More companies are using inexpensive prehiring background checks to screen out applicants with criminal histories. They may also protect you from negligent-hiring lawsuits. Your attorney can advise you how best to use them.

Living Trusts Need Checkups

How current is your living trust? Does it need a checkup? It does if you executed or last amended it more than five years ago. Your attorney can review it to be sure it conforms to constantly changing tax laws.

Employers Must Send COBRA Notices

When workers leave your employ, you must notify them of their COBRA rights to keep medical coverage for 18 to 36 months. If you depend on your health insurer to notify ex-employees, and it fails to send notices, you risk being fined for failure to notify. To be safe, you can go one step further and contract with your insurer to pay any fines incurred.

Note to Downsizers: Proceed With Caution

So you’re going to cut your workforce and offer employees incentives to retire early.
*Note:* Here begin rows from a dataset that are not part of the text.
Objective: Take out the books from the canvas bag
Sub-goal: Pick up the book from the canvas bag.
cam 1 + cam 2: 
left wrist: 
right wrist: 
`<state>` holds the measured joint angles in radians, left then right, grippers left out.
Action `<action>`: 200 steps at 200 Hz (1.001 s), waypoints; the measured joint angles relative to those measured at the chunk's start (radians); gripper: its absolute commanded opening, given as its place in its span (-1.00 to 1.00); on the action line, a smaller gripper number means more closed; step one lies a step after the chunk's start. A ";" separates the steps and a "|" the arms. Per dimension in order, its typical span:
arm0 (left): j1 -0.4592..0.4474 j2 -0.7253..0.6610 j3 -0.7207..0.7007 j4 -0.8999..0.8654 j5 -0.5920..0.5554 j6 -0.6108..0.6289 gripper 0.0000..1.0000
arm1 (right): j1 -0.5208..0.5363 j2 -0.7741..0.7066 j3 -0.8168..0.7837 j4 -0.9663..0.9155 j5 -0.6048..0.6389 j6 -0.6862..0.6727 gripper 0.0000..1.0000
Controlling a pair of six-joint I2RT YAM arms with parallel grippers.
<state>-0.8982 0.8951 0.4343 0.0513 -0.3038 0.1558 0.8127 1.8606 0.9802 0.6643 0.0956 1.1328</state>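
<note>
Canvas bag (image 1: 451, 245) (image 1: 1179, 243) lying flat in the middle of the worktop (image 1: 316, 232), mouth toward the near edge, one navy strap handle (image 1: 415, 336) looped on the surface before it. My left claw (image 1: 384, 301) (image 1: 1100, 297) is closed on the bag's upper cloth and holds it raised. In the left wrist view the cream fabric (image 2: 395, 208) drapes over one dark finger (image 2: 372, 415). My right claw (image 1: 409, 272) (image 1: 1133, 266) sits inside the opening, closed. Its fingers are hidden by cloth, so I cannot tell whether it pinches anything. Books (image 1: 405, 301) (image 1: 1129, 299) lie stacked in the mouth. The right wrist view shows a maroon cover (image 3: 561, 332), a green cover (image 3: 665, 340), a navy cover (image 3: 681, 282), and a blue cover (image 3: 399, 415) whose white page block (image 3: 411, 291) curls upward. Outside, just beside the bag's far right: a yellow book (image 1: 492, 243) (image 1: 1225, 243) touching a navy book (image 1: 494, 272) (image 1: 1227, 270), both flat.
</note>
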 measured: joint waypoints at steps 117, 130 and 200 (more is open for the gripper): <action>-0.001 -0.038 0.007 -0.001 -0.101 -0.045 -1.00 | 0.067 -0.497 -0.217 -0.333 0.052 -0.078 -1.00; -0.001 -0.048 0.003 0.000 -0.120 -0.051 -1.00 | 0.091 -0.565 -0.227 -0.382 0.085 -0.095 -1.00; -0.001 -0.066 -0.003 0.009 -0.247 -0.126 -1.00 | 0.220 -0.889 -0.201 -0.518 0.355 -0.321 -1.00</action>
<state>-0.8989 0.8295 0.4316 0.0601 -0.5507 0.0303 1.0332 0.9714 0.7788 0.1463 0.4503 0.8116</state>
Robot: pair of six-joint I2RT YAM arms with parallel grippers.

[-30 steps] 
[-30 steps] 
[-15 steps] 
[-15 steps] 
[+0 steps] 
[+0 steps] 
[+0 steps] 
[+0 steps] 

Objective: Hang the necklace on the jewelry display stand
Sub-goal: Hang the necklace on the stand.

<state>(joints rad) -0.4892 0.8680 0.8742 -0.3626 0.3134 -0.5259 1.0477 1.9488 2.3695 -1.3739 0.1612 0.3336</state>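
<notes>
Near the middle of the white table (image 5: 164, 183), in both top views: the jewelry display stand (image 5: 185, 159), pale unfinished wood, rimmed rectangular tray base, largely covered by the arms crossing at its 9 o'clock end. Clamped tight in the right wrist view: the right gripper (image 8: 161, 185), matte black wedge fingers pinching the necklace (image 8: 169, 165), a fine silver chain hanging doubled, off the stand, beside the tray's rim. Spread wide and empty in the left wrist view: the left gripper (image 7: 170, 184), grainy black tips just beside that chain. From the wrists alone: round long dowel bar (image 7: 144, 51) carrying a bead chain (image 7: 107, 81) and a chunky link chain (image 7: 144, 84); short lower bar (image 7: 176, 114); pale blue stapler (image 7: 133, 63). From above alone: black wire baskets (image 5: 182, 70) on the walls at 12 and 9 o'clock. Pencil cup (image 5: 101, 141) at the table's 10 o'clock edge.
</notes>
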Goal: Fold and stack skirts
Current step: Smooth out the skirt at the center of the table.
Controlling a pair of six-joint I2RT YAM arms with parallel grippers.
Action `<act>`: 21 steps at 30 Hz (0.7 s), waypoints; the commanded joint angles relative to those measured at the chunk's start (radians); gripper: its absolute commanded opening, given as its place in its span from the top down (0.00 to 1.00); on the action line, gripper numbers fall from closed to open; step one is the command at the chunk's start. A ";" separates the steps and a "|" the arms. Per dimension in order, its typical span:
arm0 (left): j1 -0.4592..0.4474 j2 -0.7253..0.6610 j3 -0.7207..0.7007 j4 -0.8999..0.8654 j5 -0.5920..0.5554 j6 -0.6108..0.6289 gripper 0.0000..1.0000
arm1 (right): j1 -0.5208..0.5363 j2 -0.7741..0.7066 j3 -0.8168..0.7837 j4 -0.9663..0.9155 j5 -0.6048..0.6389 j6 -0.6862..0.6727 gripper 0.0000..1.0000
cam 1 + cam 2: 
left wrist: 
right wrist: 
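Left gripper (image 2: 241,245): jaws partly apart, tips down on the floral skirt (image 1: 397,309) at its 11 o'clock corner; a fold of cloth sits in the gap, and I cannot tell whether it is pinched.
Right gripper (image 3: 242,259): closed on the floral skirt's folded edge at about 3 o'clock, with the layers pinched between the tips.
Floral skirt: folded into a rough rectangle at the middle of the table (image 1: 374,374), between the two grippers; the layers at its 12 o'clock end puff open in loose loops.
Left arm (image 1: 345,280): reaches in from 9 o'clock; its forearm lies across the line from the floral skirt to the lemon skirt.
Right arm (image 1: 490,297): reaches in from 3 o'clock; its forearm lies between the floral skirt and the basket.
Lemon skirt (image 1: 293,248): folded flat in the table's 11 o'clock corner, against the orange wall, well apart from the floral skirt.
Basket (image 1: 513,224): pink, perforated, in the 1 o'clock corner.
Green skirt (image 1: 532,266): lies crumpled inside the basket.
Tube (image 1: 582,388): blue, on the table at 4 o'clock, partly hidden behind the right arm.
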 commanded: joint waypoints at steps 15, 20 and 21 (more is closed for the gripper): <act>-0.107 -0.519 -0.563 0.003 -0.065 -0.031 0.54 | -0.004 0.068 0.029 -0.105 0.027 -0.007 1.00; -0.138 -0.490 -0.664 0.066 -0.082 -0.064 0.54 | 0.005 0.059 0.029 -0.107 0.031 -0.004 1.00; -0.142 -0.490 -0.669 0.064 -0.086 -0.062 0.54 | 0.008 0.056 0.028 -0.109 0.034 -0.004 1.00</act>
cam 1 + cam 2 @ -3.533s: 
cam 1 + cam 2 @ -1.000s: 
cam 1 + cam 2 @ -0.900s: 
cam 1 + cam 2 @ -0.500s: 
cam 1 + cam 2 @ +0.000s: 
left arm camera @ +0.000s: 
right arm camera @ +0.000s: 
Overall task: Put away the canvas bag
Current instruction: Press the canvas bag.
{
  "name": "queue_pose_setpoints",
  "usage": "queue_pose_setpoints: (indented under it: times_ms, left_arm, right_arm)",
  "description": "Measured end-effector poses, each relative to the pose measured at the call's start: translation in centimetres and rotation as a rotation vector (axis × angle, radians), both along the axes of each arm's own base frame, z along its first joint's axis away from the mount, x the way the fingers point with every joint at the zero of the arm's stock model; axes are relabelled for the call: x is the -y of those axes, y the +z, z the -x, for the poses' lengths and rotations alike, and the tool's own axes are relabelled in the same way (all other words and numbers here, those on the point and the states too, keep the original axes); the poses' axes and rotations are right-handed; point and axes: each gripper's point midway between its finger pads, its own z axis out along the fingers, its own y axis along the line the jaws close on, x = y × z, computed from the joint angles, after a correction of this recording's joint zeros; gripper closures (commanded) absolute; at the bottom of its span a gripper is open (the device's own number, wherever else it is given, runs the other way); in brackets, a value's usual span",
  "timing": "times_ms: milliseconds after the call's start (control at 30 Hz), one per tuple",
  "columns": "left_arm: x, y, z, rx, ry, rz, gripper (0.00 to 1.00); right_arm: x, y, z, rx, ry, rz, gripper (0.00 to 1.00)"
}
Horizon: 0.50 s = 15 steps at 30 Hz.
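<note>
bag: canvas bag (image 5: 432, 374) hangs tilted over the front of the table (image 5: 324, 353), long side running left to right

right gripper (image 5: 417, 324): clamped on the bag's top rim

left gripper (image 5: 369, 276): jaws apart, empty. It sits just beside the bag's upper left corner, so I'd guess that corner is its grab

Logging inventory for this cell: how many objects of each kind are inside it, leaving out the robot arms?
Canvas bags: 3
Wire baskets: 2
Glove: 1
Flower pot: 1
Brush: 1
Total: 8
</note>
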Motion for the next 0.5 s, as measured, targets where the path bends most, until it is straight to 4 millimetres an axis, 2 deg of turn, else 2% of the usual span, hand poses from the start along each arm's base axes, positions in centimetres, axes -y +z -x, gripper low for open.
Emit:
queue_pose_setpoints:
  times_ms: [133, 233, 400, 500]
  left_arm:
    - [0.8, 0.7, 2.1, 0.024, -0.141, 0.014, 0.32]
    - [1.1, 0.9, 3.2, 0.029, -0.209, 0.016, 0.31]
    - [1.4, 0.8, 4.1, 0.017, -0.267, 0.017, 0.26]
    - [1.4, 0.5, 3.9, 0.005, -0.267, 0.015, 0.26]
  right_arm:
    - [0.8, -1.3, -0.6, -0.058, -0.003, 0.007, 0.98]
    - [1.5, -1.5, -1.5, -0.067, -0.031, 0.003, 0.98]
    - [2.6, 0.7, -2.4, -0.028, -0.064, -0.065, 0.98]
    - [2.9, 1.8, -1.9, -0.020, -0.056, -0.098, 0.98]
They ask whether you’ll sweeten the incentives later if not enough workers take you up on your offer now. What do you do? If you tell them this is the best offer they’ll get, that had better be the truth. A federal appellate court ruled recently in favor of retirees who claimed their company had misled them. The court held that a downsizing company must reply honestly if employees ask whether it will increase incentives later. Other constraints also apply, so obtain legal counsel early in the process.

Starting a New Business

Planning to start a new business? Want to be sure you get off on the right foot? Ask your attorney what permits or licenses you’ll need.

This publication is distributed with the understanding that the author, publisher and distributor are not rendering legal, accounting, or other professional advice or opinions on specific facts or matters, and, accordingly, assume no liability whatsoever in connection with its use.


The information you obtain at this site is not, nor is it intended to be, legal advice. You should consult an attorney for individual advice regarding your own situation.

Copyright © 2008 by Selzer Gurvitch Rabin & Obecny, Chtd. All rights reserved. You may reproduce materials available at this site for your own personal use and for non-commercial distribution. All copies must include this copyright statement.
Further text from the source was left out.